全面小康视域下农村文化礼堂的“精神脱贫”效能与优化路径

全面小康视域下农村文化礼堂的“精神脱贫”效能与优化路径

中共湖州市委党校 马婷婷

一、 问题的提出

2020年是全面建成小康社会的决胜之年,精准脱贫作为全面建成小康社会的三大攻坚战之一,也进入了决战期和冲刺期。精准脱贫不仅代表着物质财富的增长和经济的发展,它还要求文化的繁荣和文明程度的提升。对于当前的基层和农村,脱贫攻坚的任务除了提高农民的物质生活水平,更重要的是丰富农民群体的精神文化生活,实现精神脱贫。

精神贫困是相对于物质贫困而言的一种贫困状态。在乡村振兴的二十字方略中,不论是乡风文明还是基层治理有效,实际上都指向“精神脱贫”这一关键问题。但由于农村和城市经济发展长期的不平衡,受城市化和现代化影响,我国农村社会在公共资源的占有和分配方面长期处于劣势,使得农村的公共文化事业难以形成规模,农民群体的精神文化生活长期落后于城市。这种长期的落后状态表现为农民的受教育水平和文化程度偏低,思想道德建设和价值观树立不稳,这些都是导致乡村社会“精神贫困”的症结所在。

除此之外,随着现代化建设进程的加速和城乡人员的流动,乡村原有的社会格局、文化价值体系和“熟人社会”的信任联结模式都发生了巨大的变化。曾经稳定、封闭的“乡土结构”开始分崩离析,村庄原有的秩序和性质都在发生变化,出现异质性增强、归属感减弱、信任度下降、公共性减弱等特点,乡村逐渐丧失了原有的整合能力和动员能力。乡村成员之间的联结程度降低,传统公共空间被压缩,乡土文化传承与共同体记忆断裂,使得农村社会出现价值危机和治理危机。

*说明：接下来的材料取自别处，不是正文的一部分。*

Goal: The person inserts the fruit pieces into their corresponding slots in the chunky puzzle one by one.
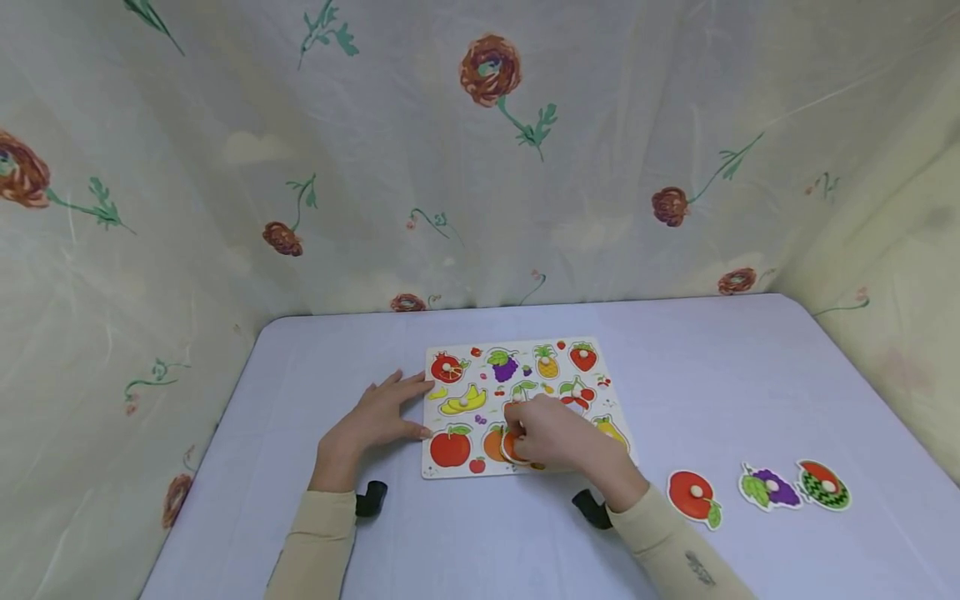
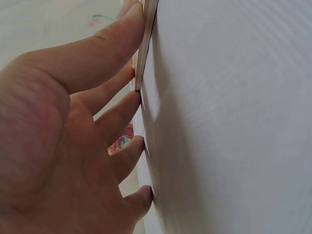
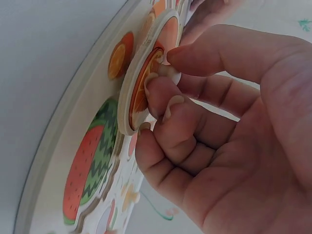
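Observation:
A white wooden fruit puzzle board (image 1: 450, 472) lies on the table. My left hand (image 1: 375, 414) is at its left side, fingers spread; in the left wrist view the thumb (image 2: 109, 53) touches the board's edge. My right hand (image 1: 558, 433) is over the lower middle of the board. It pinches the wooden knob (image 3: 169, 74) of an orange puzzle piece (image 3: 139, 97) between thumb and fingers. The piece is tilted against the board, near the printed watermelon (image 3: 90, 165); whether it sits in its recess I cannot tell. The right hand hides part of the board.
On the table to the right lie a red apple piece (image 1: 688, 493), a grape piece (image 1: 780, 489) and a watermelon piece (image 1: 825, 487). A flowered curtain (image 1: 375, 150) hangs behind the table and along its sides.

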`<action>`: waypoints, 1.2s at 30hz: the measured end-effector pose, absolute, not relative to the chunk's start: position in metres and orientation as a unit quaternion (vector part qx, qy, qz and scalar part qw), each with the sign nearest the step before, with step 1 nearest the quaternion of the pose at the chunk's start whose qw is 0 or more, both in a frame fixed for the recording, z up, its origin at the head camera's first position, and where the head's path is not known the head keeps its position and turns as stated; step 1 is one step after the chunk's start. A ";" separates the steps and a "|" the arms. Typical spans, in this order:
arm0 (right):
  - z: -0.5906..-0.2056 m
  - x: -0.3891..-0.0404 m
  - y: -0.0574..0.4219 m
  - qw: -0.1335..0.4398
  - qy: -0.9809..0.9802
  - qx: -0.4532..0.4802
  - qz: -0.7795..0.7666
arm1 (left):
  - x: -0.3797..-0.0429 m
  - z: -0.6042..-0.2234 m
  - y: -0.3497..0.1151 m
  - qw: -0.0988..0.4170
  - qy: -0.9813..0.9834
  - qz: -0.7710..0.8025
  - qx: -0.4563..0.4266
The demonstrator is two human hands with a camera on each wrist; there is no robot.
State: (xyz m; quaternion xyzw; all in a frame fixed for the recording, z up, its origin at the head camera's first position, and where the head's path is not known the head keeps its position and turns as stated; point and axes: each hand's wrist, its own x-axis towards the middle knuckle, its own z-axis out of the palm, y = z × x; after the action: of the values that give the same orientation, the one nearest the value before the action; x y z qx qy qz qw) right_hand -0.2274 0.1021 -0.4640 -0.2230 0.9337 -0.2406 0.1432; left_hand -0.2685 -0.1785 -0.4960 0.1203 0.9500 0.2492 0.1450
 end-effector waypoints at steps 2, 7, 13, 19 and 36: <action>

为了实现乡村的“精神脱贫”,完善公共文化服务体系,加大农村精神文化资源供给势在必行。面对当前乡村的社会流动和阶层分化,包括城乡发展过程中的“空心化”现象,重建乡村公共空间、整合乡村文化资源、构建新的社交与情感纽带是加强乡村社会关联、提升乡风文明的有效途径。2013年,浙江省率先提出建立农村文化礼堂,承担丰富农民公共文化和精神生活需求、巩固农村思想文化阵地的重任。农村文化礼堂是指集思想道德教育、文体娱乐、知识普及于一体的,承担着教育、娱乐、礼仪功能的,根据村庄发展现状合理规划建设的农村综合文化公共服务空间。近几年农村文化礼堂连续当选为浙江省重点推进的民生项目,可见其对于农村文化建设起到一定的积极作用。截至2020年5月,浙江省已建成农村文化礼堂14341家,500人以上行政村覆盖率超74.5%。预计到2022年,全省500人以上的行政村将实现文化礼堂全覆盖。

二、 农村文化礼堂的“精神脱贫”效能

文化礼堂作为农村公共文化空间,能够在一定程度上整合乡村公共文化资源和空间,拓展文化创新和交流互动的平台,已经成为学习知识、传播文化等乡村文化生活不可或缺的重要载体。实际上,文化礼堂通过构筑聚合式的公共空间,增强了村民之间的利益关联和情感联结,对重塑乡村共同体以及改善乡村治理起到了积极的作用。

(一) 延续文化价值的纽带

作为中华优秀传统文化生存的广袤土壤,乡村承载着传统乡土文化价值,潜移默化地影响着特定地域内人们的生活方式和思维方式。以教育教化、乡风乡愁、礼仪礼节、家德家风和文化文艺“五进”为内容的文化礼堂建设,实际上就是在传承和延续文化,激活文化的教化引导功能。

1. 村庄记忆场

认同感是生活在特定区域的人们获得凝聚力和情感联结的重要依据。对于乡村来说,区域内成员的共同经历、共有记忆和情感是村庄认同感与归属感的重要来源。这种认同感与归属感也能够更好地延续村庄文化,构建村庄的价值秩序。城市化背景下,一方面人口大量迁移,社会活动范围的扩大导致村庄的封闭性减弱,村民的异质性增强;另一方面,由于公共空间的萎缩,村庄内部的共同记忆和体验因缺乏有效载体而趋于断裂甚至消失,导致村民在精神和情感上缺乏互动,产生距离。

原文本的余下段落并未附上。